### Task description:
The complete listing should be copied out exactly.

* * * * *

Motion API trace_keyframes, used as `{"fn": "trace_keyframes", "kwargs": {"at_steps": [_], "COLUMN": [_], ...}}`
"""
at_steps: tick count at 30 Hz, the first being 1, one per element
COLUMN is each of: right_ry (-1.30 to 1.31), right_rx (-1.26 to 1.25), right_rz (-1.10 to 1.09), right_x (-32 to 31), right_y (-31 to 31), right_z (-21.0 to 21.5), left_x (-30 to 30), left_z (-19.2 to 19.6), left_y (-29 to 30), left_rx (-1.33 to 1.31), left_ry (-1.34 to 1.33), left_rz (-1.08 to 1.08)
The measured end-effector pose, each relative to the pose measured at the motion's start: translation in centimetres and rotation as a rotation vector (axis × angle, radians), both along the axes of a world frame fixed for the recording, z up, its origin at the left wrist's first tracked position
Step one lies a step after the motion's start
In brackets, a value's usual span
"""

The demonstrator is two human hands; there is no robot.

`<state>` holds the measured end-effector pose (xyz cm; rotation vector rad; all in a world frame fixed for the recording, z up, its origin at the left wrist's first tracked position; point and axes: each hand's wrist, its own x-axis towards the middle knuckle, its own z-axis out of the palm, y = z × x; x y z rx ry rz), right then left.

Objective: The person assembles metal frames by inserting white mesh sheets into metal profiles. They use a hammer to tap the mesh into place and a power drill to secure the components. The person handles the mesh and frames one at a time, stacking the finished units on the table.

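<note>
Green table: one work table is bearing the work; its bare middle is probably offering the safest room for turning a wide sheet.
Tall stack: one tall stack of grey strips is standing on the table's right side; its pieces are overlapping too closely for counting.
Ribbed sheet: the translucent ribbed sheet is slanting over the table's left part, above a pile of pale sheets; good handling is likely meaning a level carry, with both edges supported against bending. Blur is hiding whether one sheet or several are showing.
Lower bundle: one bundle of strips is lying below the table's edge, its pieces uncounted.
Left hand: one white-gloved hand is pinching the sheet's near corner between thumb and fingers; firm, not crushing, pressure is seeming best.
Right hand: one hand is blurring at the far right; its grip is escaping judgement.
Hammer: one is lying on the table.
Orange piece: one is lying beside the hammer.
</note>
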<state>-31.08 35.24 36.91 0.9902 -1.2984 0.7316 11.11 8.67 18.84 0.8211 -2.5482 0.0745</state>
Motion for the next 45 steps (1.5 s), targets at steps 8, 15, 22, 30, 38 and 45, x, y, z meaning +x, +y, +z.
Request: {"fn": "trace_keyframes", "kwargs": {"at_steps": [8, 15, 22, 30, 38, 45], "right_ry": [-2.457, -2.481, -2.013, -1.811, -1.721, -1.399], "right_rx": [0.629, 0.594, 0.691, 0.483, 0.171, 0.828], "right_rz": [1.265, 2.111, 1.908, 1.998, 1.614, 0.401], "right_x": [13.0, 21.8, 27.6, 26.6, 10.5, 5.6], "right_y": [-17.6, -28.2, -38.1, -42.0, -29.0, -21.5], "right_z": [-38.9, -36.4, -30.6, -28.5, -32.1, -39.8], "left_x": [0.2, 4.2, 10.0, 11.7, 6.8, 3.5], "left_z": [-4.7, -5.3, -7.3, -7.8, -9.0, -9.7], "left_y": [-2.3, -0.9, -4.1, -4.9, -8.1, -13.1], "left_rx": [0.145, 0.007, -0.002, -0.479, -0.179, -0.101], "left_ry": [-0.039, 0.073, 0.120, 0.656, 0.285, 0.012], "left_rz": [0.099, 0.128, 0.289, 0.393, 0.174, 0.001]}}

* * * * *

### Expected answer:
Motion API trace_keyframes, used as `{"fn": "trace_keyframes", "kwargs": {"at_steps": [_], "COLUMN": [_], ...}}`
"""
at_steps: tick count at 30 Hz, the first being 1, one per element
COLUMN is each of: right_ry (-1.30 to 1.31), right_rx (-1.26 to 1.25), right_rz (-1.10 to 1.09), right_x (-32 to 31), right_y (-31 to 31), right_z (-21.0 to 21.5), left_x (-30 to 30), left_z (-19.2 to 19.6), left_y (-29 to 30), left_rx (-1.33 to 1.31), left_ry (-1.34 to 1.33), left_rz (-1.08 to 1.08)
The measured end-effector pose, each relative to the pose measured at the motion's start: translation in centimetres and rotation as a rotation vector (axis × angle, radians), both along the axes of a world frame fixed for the recording, z up, its origin at the left wrist's first tracked position
Step one lies a step after the motion's start
In brackets, a value's usual span
"""

The demonstrator is two human hands; there is no robot.

`<state>` holds the measured end-effector pose (xyz cm; rotation vector rad; all in a world frame fixed for the recording, z up, its origin at the left wrist's first tracked position; point and axes: each hand's wrist, its own x-axis towards the middle knuckle, its own z-axis out of the palm, y = z × x; x y z rx ry rz), right then left.

Objective: The person assembles metal frames by inserting white mesh sheets into metal profiles. They use a hammer to tap the mesh into place and a power drill to secure the components. The person handles the mesh and frames one at a time, stacking the finished units on the table.

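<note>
Green table: one work table is bearing the work; its bare middle is probably offering the safest room for turning a wide sheet.
Tall stack: one tall stack of grey strips is standing on the table's right side; its pieces are overlapping too closely for counting.
Ribbed sheet: the translucent ribbed sheet is slanting over the table's left part, above a pile of pale sheets; good handling is likely meaning a level carry, with both edges supported against bending. Blur is hiding whether one sheet or several are showing.
Lower bundle: one bundle of strips is lying below the table's edge, its pieces uncounted.
Left hand: one white-gloved hand is pinching the sheet's near corner between thumb and fingers; firm, not crushing, pressure is seeming best.
Right hand: one hand is blurring at the far right; its grip is escaping judgement.
Hammer: one is lying on the table.
Orange piece: one is lying beside the hammer.
</note>
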<state>-31.08 35.24 36.91 0.9902 -1.2984 0.7316 11.11 8.67 18.84 0.8211 -2.5482 0.0745</state>
Motion for the next 45 steps (1.5 s), targets at steps 8, 15, 22, 30, 38 and 45, x, y, z meaning +x, +y, +z.
Request: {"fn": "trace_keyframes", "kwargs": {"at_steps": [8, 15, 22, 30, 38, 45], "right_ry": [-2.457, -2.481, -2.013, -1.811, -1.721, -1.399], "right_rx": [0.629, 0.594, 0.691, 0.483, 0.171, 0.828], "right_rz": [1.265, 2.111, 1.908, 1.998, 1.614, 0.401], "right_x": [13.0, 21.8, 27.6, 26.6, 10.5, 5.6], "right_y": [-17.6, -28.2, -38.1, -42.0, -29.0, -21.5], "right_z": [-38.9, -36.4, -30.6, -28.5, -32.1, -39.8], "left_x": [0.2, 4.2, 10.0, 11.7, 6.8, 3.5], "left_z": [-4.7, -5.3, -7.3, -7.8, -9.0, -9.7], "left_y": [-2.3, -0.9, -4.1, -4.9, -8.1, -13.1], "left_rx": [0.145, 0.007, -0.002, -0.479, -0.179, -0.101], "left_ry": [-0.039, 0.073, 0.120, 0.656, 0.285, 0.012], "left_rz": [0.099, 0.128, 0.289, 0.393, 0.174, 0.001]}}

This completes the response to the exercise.